Whereas the neuroendocrine control system does not appear to strongly constrain the endpoint of evolution of reaction norms, it may increase the time taken to reach that endpoint. This is because genes underlying the neuroendocrine system (including cellular responses) tend to have multiple effects and gene products to work in cascades, so that any change to the system tends to have negative as well as positive effects, and local adaptive peaks may be separated from higher peaks by intervening valleys. One specific case where the neuroendocrine system may slow the rate of evolution is when the traits that hormones produce have antagonistic effects on fitness in the two sexes. If these hormones are controlled by the same underlying genes, there will be a negative genetic correlation between fitness of the two sexes and selection on each sex holds back adaptation of the other. For example, testosterone implants in dark-eyed juncos Junco hyemalis suggest that selection favours an increase in testosterone levels over observed levels in males, but may select against an increase at the same time of year in females (Ketterson et al. 2005; Reed et al. 2006). The existence of sexually antagonistic traits will select for modifier genes for sex-limited expression (Fisher 1958), but the rate at which they evolve may be slow (Lande 1980, 1987).
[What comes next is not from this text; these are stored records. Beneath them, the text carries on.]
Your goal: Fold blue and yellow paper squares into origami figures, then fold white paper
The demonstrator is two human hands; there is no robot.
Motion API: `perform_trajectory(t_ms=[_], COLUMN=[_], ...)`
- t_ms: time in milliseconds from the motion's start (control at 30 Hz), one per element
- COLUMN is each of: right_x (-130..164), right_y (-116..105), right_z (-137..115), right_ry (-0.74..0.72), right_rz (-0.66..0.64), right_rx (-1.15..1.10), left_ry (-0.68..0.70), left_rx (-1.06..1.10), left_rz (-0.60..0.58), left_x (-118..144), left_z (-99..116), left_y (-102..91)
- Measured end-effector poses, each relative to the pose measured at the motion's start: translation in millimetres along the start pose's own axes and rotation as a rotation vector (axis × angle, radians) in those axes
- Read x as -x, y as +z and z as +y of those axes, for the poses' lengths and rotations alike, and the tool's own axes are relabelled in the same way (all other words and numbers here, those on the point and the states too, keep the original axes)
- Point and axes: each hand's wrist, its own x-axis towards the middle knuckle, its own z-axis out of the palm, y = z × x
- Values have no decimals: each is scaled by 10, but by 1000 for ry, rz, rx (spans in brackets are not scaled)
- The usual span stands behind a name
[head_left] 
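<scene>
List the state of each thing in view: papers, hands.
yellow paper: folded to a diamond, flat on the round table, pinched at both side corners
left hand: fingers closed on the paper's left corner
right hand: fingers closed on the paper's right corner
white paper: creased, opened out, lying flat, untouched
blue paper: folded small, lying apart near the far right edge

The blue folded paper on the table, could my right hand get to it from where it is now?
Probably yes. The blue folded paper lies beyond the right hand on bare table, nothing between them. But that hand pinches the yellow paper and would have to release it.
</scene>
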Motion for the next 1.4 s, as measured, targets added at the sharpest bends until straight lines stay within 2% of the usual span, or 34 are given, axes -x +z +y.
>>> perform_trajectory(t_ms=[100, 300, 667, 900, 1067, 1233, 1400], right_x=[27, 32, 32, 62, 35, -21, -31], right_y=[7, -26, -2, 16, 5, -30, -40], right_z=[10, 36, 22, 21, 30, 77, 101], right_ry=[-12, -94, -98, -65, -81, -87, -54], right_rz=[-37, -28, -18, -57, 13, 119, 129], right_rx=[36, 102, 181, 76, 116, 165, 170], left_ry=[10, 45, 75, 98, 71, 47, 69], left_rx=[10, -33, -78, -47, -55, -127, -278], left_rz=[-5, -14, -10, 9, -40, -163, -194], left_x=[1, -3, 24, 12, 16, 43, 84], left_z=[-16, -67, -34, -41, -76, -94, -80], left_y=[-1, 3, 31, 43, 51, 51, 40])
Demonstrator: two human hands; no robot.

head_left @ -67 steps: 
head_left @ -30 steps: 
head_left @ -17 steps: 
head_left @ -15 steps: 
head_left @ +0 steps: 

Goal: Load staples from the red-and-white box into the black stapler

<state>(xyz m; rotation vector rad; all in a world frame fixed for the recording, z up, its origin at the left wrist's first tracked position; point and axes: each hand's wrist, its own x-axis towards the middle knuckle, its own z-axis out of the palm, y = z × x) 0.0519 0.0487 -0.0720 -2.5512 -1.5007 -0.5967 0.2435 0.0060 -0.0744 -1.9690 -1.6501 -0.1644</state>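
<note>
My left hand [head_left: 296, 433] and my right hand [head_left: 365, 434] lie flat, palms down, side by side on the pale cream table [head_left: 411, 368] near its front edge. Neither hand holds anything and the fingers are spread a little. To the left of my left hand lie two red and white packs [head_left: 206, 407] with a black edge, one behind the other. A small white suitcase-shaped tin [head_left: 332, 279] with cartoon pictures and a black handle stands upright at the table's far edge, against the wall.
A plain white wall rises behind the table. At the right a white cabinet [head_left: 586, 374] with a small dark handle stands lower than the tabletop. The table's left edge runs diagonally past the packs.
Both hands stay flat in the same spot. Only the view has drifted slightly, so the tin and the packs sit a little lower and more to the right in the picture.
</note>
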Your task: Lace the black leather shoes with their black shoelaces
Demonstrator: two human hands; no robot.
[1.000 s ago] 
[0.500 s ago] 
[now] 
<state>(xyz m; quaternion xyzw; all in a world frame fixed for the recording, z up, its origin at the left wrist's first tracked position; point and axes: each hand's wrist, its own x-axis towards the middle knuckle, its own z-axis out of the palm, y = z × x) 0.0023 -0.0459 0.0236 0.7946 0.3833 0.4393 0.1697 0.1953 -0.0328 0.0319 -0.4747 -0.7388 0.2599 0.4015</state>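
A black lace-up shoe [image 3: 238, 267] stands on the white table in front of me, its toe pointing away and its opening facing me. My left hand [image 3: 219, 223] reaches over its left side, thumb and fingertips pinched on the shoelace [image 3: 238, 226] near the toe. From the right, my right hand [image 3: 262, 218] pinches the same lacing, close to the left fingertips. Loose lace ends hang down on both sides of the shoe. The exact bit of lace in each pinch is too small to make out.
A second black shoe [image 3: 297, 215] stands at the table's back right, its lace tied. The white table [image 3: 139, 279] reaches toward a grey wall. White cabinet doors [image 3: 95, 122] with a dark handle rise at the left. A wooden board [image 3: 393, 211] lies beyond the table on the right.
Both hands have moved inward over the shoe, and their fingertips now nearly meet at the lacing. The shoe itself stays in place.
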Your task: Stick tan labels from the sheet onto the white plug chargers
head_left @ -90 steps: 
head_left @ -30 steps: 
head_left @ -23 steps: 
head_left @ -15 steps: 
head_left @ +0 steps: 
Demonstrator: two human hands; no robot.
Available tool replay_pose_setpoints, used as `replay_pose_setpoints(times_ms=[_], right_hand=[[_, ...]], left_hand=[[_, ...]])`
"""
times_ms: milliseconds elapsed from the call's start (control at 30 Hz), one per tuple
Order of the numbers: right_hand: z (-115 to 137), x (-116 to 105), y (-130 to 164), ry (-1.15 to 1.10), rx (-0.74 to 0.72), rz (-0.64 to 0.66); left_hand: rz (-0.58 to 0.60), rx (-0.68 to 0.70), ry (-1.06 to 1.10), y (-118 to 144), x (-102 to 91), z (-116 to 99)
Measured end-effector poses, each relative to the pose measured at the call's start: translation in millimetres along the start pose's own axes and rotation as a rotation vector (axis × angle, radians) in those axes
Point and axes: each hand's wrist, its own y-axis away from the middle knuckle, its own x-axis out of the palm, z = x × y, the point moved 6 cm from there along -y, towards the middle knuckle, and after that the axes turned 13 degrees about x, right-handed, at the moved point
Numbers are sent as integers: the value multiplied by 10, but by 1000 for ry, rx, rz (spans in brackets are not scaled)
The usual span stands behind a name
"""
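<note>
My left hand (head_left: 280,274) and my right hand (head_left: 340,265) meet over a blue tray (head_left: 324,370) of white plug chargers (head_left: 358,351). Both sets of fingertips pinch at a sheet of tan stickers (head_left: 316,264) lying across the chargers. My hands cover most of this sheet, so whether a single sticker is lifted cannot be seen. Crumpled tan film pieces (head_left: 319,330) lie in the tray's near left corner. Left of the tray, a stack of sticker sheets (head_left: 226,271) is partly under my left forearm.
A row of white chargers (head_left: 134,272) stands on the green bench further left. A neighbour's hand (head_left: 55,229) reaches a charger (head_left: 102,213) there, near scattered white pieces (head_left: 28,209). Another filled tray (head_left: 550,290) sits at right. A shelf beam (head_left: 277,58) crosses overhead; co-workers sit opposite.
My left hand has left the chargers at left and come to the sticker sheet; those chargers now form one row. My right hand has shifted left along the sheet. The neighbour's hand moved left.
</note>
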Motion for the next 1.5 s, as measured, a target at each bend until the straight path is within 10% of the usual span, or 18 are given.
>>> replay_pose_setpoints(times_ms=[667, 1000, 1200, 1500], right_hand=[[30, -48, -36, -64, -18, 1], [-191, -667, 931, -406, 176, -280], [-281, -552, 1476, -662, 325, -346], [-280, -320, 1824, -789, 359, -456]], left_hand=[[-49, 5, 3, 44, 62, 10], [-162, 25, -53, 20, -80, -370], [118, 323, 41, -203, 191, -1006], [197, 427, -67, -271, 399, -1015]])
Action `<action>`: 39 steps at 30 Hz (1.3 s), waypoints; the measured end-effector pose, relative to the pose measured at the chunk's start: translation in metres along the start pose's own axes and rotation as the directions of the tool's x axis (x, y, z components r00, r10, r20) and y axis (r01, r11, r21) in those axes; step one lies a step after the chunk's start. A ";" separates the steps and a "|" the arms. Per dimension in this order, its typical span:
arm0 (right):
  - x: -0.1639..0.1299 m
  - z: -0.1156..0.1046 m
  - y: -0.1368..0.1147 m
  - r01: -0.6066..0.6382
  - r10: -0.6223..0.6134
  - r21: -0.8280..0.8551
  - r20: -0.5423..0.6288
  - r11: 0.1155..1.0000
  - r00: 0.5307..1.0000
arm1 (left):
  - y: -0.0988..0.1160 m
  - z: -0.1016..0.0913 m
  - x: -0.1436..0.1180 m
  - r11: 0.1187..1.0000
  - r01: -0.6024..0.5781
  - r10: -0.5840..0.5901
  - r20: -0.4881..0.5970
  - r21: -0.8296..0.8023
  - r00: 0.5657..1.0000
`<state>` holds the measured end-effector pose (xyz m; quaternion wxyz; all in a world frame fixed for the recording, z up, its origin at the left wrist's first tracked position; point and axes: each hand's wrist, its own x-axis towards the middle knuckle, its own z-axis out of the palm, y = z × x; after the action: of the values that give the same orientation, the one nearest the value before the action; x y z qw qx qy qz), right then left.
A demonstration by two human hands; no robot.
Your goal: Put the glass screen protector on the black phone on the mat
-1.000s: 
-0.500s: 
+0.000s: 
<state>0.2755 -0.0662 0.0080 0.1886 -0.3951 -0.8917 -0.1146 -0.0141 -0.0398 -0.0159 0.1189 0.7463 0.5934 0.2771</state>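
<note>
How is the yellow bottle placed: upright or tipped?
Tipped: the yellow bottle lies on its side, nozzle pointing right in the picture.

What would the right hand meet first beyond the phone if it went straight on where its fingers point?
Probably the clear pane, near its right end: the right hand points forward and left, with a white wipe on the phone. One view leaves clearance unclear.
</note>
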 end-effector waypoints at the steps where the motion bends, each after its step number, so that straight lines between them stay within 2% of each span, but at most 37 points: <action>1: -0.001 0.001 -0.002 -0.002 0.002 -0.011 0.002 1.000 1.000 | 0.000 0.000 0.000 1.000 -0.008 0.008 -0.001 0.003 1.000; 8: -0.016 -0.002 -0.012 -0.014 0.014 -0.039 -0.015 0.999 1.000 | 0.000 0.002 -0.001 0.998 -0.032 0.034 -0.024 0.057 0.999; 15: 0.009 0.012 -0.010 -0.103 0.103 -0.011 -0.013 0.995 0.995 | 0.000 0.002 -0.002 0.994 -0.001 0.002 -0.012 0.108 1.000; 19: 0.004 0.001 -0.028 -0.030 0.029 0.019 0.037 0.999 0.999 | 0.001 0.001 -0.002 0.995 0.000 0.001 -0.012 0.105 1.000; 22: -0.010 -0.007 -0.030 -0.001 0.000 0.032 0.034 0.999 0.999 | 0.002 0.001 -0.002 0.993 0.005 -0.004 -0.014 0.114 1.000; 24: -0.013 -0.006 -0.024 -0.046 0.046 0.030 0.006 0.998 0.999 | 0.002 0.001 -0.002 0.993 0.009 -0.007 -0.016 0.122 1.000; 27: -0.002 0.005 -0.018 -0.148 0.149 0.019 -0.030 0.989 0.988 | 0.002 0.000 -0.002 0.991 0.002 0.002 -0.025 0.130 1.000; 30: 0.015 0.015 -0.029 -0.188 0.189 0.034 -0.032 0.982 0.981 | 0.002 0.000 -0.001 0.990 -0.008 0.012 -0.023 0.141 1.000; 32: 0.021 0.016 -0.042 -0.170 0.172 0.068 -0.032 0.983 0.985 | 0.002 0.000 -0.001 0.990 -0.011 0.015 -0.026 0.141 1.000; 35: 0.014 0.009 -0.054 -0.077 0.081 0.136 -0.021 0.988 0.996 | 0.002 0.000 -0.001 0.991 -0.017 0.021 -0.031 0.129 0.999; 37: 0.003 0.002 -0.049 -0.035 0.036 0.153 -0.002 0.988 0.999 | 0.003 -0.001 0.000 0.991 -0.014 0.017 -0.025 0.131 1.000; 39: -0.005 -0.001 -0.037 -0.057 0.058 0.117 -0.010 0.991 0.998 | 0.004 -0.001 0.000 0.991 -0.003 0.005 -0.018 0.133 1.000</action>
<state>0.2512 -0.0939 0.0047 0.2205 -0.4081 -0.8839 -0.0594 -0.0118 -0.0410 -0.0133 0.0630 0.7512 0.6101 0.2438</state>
The question of whether neuroendocrine systems are an important source of evolutionary inertia is an important one owing to its implications for responses to environmental change and is dealt with in far greater detail by Adkins-Regan (2008).
4. Does the neuroendocrine system create costs?
The second way in which neuroendocrine control systems may influence the evolution of phenotypic plasticity is by creating costs. Using the factory analogy, given information about the effects on production of reallocating raw materials or components, power or manpower between production lines (trade-offs), an economist should be able to predict the optimal pattern of production (that which would maximize profitability) by the different production lines given the current costs of raw materials, power and manpower, and market value of the end-products of the factory. We would then expect the factory owner to install a control system that implemented these patterns of production, and which might, for example, consist of a computer system that calculated the optimal pattern of production at any time and an electronic system to signal instructions to the machinery and workforce. This control system, however, would invoke additional costs—for its purchase, maintenance and running. With these costs taken into account, profitability might no longer be maximized by the same pattern of production as when these costs were ignored—it might instead pay to have less precise regulation, or not regulate some processes at all. In other words, the optimal pattern of production would be changed if there were costs to the control system. In the same way, the optimal reaction norm may be changed if there are fitness costs created by the neuroendocrine control system (including hormone receptors). If this is the case, costs created by the neuroendocrine system are acting as a selection pressure on phenotypic plasticity.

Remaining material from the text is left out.